WHAT TO DO: Write out all the data again, exactly.

*** Opening DATA EXCERPT ***

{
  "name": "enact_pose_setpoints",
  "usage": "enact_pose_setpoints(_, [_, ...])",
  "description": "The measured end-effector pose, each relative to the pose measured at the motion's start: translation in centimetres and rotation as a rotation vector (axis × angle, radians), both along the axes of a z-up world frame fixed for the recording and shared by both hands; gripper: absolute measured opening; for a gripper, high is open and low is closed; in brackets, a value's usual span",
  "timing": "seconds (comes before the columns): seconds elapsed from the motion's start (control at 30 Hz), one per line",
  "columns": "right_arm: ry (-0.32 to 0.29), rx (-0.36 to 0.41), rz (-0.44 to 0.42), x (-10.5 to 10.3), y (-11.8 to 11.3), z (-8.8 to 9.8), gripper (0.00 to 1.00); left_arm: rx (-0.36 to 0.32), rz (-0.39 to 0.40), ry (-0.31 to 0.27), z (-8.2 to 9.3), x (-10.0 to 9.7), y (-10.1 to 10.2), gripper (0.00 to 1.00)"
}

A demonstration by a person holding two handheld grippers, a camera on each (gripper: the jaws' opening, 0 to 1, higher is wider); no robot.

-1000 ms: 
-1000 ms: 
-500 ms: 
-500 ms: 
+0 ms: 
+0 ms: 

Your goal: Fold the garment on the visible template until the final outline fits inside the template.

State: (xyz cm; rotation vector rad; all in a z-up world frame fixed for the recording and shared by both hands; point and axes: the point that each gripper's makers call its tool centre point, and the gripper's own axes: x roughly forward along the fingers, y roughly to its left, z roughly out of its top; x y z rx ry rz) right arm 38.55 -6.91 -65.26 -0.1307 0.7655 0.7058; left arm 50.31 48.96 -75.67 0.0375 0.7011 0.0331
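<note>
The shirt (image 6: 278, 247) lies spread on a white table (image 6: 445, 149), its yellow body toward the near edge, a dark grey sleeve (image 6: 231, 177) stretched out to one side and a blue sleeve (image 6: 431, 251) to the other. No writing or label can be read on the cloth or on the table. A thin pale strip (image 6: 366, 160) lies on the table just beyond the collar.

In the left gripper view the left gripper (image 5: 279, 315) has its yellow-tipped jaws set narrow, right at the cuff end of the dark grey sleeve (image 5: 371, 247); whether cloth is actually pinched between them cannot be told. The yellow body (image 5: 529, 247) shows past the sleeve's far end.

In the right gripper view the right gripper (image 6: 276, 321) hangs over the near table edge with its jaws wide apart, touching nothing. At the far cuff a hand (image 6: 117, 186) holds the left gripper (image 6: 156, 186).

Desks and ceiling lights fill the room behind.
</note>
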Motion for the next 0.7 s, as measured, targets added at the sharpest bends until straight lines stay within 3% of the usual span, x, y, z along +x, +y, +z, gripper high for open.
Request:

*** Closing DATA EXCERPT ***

RESULT FOR THIS EXERCISE:
{
  "name": "enact_pose_setpoints",
  "usage": "enact_pose_setpoints(_, [_, ...])",
  "description": "The measured end-effector pose, each relative to the pose measured at the motion's start: translation in centimetres and rotation as a rotation vector (axis × angle, radians), both along the axes of a z-up world frame fixed for the recording and shared by both hands; gripper: absolute measured opening; for a gripper, high is open and low is closed; in brackets, a value's usual span",
  "timing": "seconds (comes before the columns): seconds elapsed from the motion's start (control at 30 Hz), one per line",
  "columns": "right_arm: ry (-0.32 to 0.29), rx (-0.36 to 0.41), rz (-0.44 to 0.42), x (-10.5 to 10.3), y (-11.8 to 11.3), z (-8.8 to 9.8), gripper (0.00 to 1.00); left_arm: rx (-0.36 to 0.32), rz (-0.39 to 0.40), ry (-0.31 to 0.27), z (-8.2 to 9.3), x (-10.0 to 9.7), y (-10.1 to 10.2), gripper (0.00 to 1.00)"
}

A demonstration by a person holding two handheld grippers, a camera on each (gripper: the jaws' opening, 0 to 1, higher is wider); no robot.

-1000 ms: 
-1000 ms: 
-500 ms: 
-500 ms: 
+0 ms: 
+0 ms: 

Your goal: Fold the garment on the visible template until the final outline fits inside the template.

State: (xyz cm; rotation vector rad; all in a z-up world frame fixed for the recording and shared by both hands; point and axes: the point that each gripper's makers call its tool centre point, and the gripper's own axes: x roughly forward along the fingers, y roughly to its left, z roughly out of its top; x y z rx ry rz) right arm 38.55 -6.91 -65.26 -0.1307 0.7655 0.7058; left arm 50.31 48.96 -75.67 0.0375 0.7011 0.0331
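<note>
The shirt (image 6: 278, 247) lies spread on a white table (image 6: 445, 149), its yellow body toward the near edge, a dark grey sleeve (image 6: 231, 177) stretched out to one side and a blue sleeve (image 6: 431, 251) to the other. No writing or label can be read on the cloth or on the table. A thin pale strip (image 6: 366, 160) lies on the table just beyond the collar.

In the left gripper view the left gripper (image 5: 279, 315) has its yellow-tipped jaws set narrow, right at the cuff end of the dark grey sleeve (image 5: 371, 247); whether cloth is actually pinched between them cannot be told. The yellow body (image 5: 529, 247) shows past the sleeve's far end.

In the right gripper view the right gripper (image 6: 276, 321) hangs over the near table edge with its jaws wide apart, touching nothing. At the far cuff a hand (image 6: 117, 186) holds the left gripper (image 6: 156, 186).

Desks and ceiling lights fill the room behind.
</note>
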Motion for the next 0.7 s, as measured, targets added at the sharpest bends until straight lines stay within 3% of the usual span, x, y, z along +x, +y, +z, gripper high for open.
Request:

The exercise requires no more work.